Observability

You can't fix what you can't see. Observability is the foundation of reliable operations.


The Three Pillars

graph TD
    O[Observability] --> L[Logs - What happened]
    O --> M[Metrics - How much and how fast]
    O --> T[Traces - Where did time go]
Pillar Question Answered Tool Stack
Logs What happened? What errors occurred? ELK Stack, Grafana Loki, Splunk
Metrics How many requests? CPU? Error rate? Prometheus + Grafana, Datadog
Traces Where did this request spend its time across services? Jaeger, Zipkin, AWS X-Ray, Honeycomb

Observability vs Monitoring

Monitoring answers known questions (is CPU high?).

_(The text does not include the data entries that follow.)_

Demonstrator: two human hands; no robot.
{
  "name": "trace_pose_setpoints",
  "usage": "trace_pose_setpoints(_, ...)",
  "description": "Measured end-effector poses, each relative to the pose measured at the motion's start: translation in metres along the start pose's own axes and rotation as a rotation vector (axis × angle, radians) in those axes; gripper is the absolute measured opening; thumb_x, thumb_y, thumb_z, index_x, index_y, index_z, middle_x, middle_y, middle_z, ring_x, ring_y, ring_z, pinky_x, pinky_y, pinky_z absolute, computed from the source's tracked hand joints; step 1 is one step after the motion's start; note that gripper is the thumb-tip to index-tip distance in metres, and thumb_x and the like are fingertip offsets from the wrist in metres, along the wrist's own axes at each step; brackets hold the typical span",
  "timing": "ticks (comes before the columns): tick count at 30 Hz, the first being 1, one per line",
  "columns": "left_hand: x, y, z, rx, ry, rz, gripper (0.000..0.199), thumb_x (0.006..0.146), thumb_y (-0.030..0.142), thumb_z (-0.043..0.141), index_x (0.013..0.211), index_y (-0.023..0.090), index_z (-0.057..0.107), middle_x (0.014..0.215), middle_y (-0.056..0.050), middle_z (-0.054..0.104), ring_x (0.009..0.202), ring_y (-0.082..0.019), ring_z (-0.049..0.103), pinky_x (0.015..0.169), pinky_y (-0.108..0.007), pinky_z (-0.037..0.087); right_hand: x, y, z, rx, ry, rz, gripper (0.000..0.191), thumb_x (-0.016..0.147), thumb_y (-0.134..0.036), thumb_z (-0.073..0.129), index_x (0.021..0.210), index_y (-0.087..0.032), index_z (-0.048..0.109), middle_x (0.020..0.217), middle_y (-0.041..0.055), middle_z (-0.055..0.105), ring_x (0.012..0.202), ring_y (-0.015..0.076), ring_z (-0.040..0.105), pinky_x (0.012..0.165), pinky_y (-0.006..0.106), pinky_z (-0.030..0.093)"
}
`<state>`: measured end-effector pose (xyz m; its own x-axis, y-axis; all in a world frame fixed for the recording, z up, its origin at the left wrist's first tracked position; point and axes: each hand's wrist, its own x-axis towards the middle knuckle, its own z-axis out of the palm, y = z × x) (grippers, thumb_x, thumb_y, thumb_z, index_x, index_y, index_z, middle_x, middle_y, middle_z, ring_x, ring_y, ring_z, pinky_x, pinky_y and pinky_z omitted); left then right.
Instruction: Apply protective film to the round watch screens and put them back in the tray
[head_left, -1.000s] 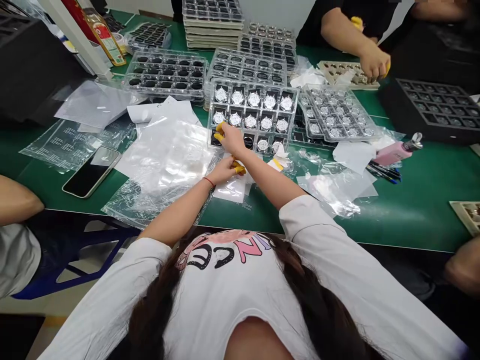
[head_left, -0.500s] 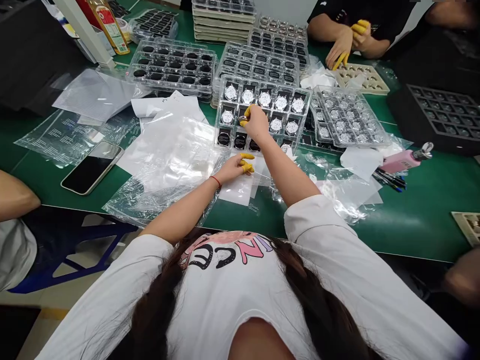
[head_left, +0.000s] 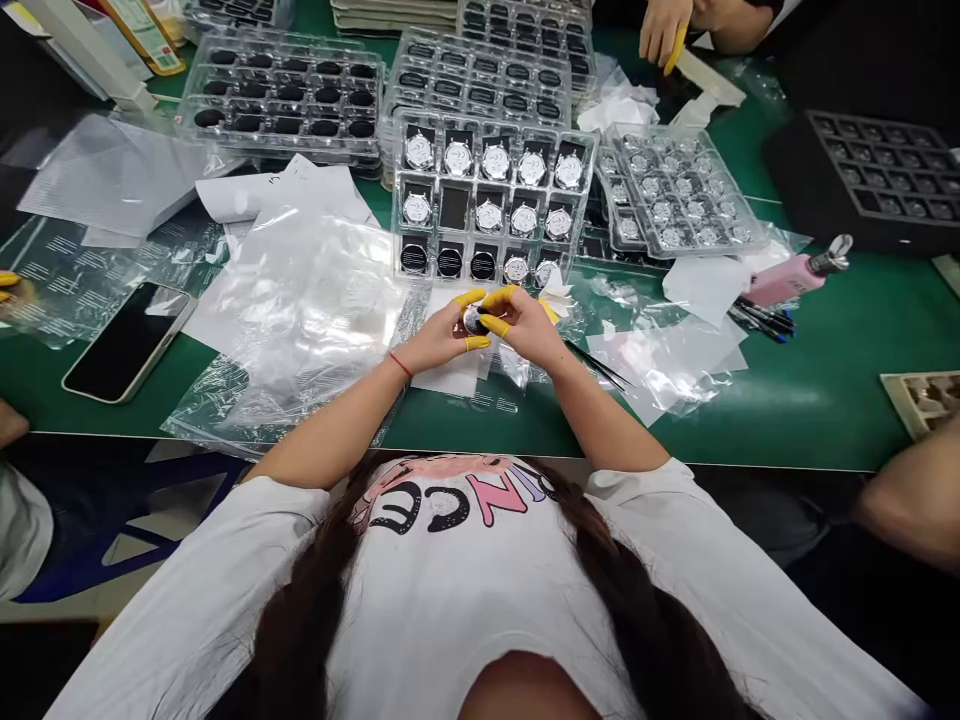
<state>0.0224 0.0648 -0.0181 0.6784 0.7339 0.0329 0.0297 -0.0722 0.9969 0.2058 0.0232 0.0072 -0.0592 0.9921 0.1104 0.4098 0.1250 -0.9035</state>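
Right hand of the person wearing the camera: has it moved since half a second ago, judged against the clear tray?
Yes. The right hand has left the clear tray, moving toward the wearer, beside the left hand.

Brt; glare on plastic bags [head_left: 341, 290]; edges distort'd.

White T-shirt [head_left: 442, 600]: large printed letters [head_left: 491, 500] are reading N, C, E, upside down in view; further lettering is defying reading. Green table [head_left: 817, 400], inward from its front edge: pink bottle [head_left: 781, 282], label [head_left: 152, 42] of amber bottle [head_left: 166, 67] and clear plastic bag [head_left: 71, 275] are carrying illegible print.
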Motion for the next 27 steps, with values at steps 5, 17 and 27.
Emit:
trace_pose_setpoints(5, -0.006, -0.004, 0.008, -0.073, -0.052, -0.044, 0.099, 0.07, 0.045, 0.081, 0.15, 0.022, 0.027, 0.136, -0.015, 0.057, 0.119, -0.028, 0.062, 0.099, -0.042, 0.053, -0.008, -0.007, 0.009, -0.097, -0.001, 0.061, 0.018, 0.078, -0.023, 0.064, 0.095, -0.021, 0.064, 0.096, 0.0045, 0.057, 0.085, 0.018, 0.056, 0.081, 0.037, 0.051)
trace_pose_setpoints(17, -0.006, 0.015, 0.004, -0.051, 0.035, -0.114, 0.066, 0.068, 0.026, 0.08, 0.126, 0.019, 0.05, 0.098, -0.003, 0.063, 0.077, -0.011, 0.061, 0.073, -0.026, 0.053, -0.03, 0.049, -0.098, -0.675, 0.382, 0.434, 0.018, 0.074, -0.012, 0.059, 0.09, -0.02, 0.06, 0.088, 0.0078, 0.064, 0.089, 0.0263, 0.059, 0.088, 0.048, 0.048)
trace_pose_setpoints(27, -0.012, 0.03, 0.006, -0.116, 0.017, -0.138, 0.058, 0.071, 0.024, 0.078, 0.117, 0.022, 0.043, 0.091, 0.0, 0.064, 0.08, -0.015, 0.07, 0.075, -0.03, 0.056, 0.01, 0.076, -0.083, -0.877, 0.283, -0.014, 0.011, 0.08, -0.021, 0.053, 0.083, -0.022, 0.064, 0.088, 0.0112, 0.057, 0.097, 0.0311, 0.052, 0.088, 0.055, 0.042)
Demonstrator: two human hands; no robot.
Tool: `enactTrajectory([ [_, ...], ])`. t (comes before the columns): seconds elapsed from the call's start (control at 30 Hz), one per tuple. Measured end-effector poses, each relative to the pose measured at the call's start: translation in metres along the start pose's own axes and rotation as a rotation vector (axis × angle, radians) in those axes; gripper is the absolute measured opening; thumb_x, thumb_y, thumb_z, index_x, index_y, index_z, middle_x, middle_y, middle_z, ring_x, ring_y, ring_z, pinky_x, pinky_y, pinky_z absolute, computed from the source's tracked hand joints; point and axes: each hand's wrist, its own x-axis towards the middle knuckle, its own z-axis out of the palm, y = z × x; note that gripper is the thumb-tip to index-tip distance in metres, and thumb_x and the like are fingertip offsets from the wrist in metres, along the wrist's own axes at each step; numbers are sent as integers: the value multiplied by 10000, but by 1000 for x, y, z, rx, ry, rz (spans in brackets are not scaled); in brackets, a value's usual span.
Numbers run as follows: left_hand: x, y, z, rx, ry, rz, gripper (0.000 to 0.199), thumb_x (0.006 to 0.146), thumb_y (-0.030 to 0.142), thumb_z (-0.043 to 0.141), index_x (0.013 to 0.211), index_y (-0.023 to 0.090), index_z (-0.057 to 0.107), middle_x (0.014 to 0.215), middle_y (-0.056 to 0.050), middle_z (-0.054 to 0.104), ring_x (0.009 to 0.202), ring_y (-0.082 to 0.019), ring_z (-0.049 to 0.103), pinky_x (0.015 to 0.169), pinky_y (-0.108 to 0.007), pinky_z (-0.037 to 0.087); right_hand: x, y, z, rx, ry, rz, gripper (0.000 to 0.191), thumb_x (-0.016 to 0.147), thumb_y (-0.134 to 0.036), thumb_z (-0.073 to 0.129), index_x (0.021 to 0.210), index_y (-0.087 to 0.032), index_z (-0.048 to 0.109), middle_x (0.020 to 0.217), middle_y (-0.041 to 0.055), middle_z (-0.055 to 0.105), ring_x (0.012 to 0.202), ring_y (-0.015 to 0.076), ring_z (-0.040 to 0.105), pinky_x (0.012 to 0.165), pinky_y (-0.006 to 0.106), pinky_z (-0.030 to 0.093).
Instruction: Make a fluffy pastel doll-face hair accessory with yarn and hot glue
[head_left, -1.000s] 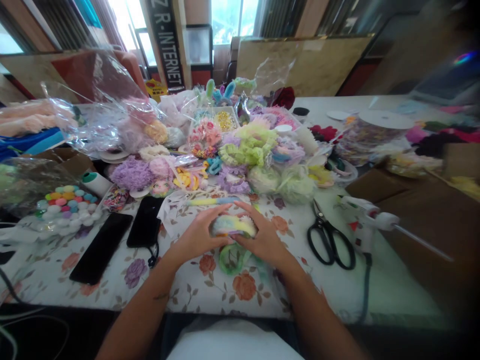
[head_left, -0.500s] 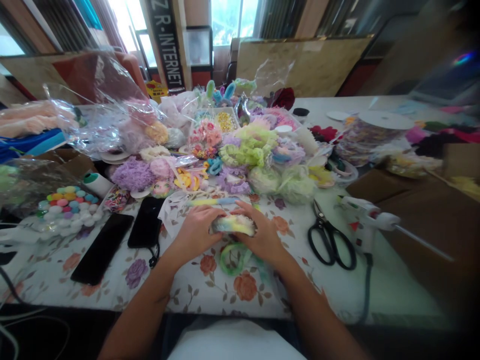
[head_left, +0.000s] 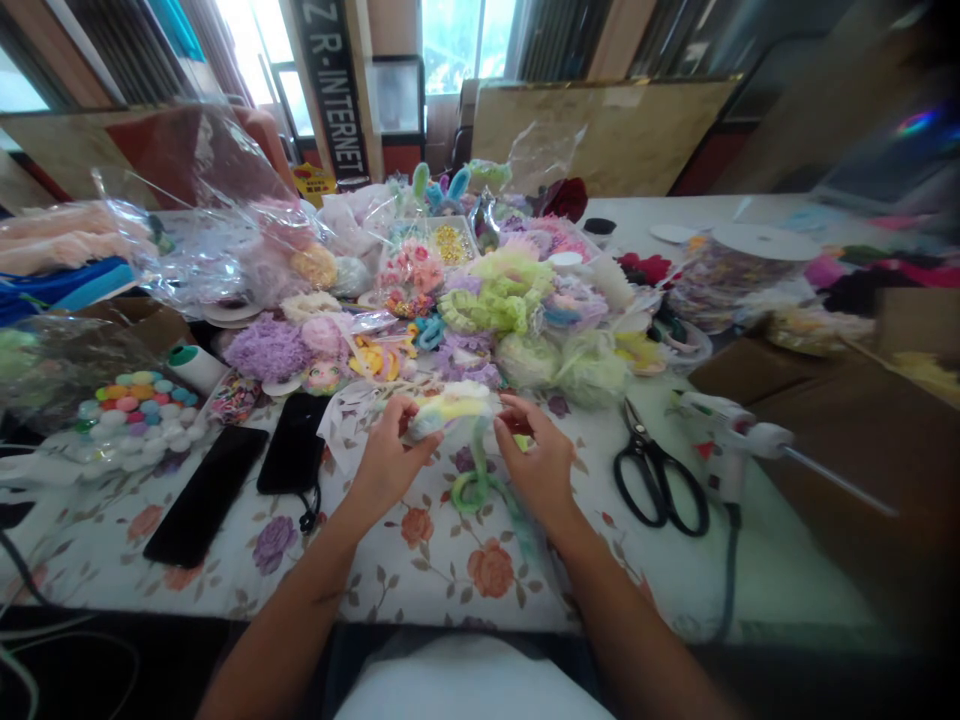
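Observation:
A short curved band [head_left: 454, 408], wrapped in soft pale yellow and white material, is raised a little above the flowered tablecloth. My left hand [head_left: 391, 455] grips its left end between thumb and bent fingers. At the other end, my right hand [head_left: 538, 462] has curled fingers, with thumb and forefinger tips at the band's edge; their exact hold is partly hidden. Green ribbon [head_left: 472, 490] hangs below the band and loops on the cloth between my wrists. Some yellow-green material shows by my right fingers.
Black-handled scissors [head_left: 660, 485] and a hot glue gun [head_left: 731, 440] lie to the right, beside a cardboard box [head_left: 825, 430]. Two black phones [head_left: 206, 495] and a bag of pompoms [head_left: 135, 420] are at left. Heaped scrunchies and trims [head_left: 495, 290] fill the back.
The band has risen and tilted away from me, and my hands have turned and spread slightly. The green ribbon now hangs visibly from below it, its loop shifted.

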Motion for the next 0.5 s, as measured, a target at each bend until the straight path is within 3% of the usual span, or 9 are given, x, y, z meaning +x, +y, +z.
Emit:
enactTrajectory([
  [0.23, -2, -5, 14, -353, -66, -47, 358, 744, 336, 707, 882, 211, 401, 854, 22, 496, 788, -137, 559, 671, -320, 596, -1, 5, 6, -60, -156, -5, 479, 784, -408, 656, 1197, -174, 586, 922, 85, 694, 825, 229, 662, 750, 382, 561],
  [0.37, -4, -4, 18, -426, -55, -64, 385, 726, 327, 730, 898, 209, 407, 882, 13, 514, 829, -151, 580, 681, -318, 595, -3, 5, 10, -58, -160, 11, 412, 818, -407, 623, 1170, -195, 592, 900, 67, 706, 773, 219, 665, 738, 365, 553],
  [0.5, -5, 0, 20, -480, -91, -87, 468, 716, 309, 742, 1062, 218, 441, 980, -26, 584, 878, -174, 601, 690, -313, 594, -4, 4, 11, -34, -151, -14, 294, 891, -335, 507, 1131, -201, 612, 962, 72, 720, 782, 212, 669, 749, 359, 545],
])
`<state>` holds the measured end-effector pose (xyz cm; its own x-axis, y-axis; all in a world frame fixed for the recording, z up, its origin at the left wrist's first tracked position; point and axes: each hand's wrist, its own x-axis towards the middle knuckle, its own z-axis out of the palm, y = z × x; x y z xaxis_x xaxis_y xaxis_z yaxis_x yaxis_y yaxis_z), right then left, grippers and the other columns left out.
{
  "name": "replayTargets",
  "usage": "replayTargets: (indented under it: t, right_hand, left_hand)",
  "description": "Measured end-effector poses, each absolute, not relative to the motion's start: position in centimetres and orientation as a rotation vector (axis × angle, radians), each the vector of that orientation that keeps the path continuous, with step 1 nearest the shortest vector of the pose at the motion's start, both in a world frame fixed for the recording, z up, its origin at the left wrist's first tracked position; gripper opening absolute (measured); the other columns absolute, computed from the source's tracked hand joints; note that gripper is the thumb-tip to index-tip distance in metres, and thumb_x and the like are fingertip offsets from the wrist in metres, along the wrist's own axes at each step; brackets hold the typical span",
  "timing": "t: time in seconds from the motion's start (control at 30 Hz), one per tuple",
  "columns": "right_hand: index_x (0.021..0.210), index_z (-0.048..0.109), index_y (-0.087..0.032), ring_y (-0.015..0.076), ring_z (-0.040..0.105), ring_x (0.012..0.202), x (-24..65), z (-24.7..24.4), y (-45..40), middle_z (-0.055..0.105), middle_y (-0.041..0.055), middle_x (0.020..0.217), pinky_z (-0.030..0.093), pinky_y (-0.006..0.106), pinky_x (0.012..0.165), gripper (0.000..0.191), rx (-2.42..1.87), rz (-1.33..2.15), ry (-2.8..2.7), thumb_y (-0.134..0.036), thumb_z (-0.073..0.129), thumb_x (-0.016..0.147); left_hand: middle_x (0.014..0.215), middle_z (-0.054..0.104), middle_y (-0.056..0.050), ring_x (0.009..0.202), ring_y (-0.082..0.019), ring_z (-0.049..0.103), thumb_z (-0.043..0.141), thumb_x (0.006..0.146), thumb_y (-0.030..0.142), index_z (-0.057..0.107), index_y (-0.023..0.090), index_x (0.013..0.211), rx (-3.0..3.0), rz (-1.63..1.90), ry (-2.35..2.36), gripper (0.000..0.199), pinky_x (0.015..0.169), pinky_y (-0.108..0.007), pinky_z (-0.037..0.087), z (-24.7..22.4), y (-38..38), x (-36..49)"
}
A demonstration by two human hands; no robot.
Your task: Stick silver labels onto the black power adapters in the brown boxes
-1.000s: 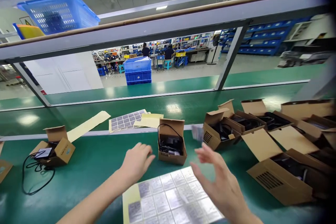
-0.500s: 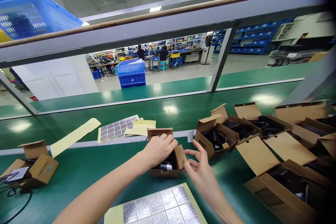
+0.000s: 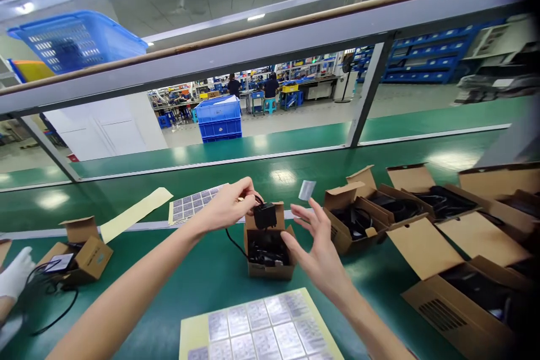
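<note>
My left hand [image 3: 236, 202] is closed on a black power adapter [image 3: 265, 215], pinching it near its cable just above the small open carton [image 3: 270, 271]. A black cable [image 3: 236, 243] hangs down at the carton's left side. More dark items lie inside the carton, too shadowed to tell apart. My right hand [image 3: 314, 242] is open, fingers spread, by the carton's right flap. A small silver label [image 3: 307, 190] shows at its fingertip, seemingly stuck there. In front of me lies a sheet of silver labels [image 3: 261, 326] on yellow backing.
Several open cartons [image 3: 354, 225] with black cables stand at the right. At the left, another person's white-gloved hand [image 3: 17, 275] is beside an open carton [image 3: 90, 261]. Further back lie a yellow strip [image 3: 135, 214] and more label sheets [image 3: 192, 205]. A rail [image 3: 253, 39] crosses overhead.
My left hand has risen out of the carton and moved left, lifting the black adapter. My right hand has let go of the flap, the label rising with it. A gloved hand has appeared at left.
</note>
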<state>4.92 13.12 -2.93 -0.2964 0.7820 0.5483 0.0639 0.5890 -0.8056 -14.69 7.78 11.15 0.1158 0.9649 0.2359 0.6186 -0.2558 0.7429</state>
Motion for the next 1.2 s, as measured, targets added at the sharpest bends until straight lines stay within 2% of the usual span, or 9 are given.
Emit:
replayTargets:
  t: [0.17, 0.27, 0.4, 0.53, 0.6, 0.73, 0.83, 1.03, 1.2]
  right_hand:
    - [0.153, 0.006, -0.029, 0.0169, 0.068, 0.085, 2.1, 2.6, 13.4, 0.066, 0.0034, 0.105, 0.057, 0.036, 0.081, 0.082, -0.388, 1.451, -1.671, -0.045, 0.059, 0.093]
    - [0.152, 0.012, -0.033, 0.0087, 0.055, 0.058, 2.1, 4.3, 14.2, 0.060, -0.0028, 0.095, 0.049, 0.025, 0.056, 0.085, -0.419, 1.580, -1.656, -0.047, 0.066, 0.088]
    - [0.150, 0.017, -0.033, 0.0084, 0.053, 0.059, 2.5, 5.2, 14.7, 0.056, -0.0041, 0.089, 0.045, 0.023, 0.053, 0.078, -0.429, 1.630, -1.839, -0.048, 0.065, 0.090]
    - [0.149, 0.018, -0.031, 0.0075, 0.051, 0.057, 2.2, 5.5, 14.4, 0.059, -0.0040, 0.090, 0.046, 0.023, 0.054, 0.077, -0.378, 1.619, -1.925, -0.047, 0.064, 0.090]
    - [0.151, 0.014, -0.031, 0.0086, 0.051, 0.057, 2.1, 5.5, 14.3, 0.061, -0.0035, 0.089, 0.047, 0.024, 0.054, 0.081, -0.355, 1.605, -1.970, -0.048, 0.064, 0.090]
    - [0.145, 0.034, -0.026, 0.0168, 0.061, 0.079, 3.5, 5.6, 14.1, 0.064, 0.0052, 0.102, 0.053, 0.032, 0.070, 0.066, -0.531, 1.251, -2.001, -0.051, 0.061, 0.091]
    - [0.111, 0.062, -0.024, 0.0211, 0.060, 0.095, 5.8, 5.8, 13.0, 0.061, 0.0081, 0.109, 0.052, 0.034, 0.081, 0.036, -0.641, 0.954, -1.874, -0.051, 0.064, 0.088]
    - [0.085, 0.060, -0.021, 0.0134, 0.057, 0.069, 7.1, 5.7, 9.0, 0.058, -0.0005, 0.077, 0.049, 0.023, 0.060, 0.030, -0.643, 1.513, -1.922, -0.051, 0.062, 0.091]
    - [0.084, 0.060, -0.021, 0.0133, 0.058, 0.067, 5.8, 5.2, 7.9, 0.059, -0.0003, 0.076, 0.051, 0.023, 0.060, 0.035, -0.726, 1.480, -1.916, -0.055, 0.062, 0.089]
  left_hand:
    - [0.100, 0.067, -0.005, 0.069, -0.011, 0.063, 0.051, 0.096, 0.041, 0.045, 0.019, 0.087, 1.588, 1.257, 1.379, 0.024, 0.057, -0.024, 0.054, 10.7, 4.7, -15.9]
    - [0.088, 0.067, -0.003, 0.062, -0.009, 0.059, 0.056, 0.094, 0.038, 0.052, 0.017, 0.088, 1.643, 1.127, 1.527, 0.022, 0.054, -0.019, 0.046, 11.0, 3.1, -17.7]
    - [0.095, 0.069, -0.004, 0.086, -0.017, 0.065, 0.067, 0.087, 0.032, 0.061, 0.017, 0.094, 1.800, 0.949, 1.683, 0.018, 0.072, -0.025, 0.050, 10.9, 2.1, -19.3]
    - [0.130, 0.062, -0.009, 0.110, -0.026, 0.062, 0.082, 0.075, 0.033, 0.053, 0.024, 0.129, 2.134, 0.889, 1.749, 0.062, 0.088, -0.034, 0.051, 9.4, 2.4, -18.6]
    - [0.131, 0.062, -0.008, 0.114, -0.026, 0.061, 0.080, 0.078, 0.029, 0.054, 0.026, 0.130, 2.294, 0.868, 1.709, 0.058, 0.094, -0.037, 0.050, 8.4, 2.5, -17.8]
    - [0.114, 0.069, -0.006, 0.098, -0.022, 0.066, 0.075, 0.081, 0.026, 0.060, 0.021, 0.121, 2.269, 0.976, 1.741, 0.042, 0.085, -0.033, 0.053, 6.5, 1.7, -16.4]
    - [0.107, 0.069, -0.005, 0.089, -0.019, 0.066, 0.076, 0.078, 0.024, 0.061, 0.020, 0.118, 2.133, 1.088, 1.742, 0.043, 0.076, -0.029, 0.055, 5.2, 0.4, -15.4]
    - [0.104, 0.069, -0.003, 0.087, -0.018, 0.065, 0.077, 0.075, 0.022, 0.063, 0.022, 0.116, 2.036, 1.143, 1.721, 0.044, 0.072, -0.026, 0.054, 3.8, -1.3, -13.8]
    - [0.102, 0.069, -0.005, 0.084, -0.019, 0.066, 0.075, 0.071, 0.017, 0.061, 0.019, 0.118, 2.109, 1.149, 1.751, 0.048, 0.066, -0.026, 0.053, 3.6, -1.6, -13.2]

Observability lets you ask unknown questions about system behavior from the outside.


Logging

Best Practice Description
Structured logging Emit JSON; machine-parseable; fields queryable by log aggregator
Correlation ID Unique per-request ID propagated through all services via headers
Log levels ERROR (needs action), WARN (degraded), INFO (business events), DEBUG (dev only — never in prod)
Never log secrets No PII, tokens, passwords, or card numbers in logs — ever
Centralize Ship to central store (not pod local); pods are ephemeral

ELK Stack flow:

App → Logstash / Fluentd / Fluent Bit → Elasticsearch ← Kibana (visualize + alert)

Deep Dive: Logging — Structured logging, correlation IDs, ELK stack, log levels


Metrics

Metric Type Description Example
Counter Monotonically increasing; resets on restart Total HTTP requests, total errors
Gauge Current snapshot; can go up or down Active connections, memory used
Histogram Distribution of values in configurable buckets Request latency (50ms, 100ms, 500ms buckets)
Summary Pre-calculated quantiles client-side P50, P95, P99 latency

RED Method — For Service Health

Letter Metric
R — Rate Requests per second
E — Errors Error rate (%)
D — Duration Latency distribution (P50, P95, P99)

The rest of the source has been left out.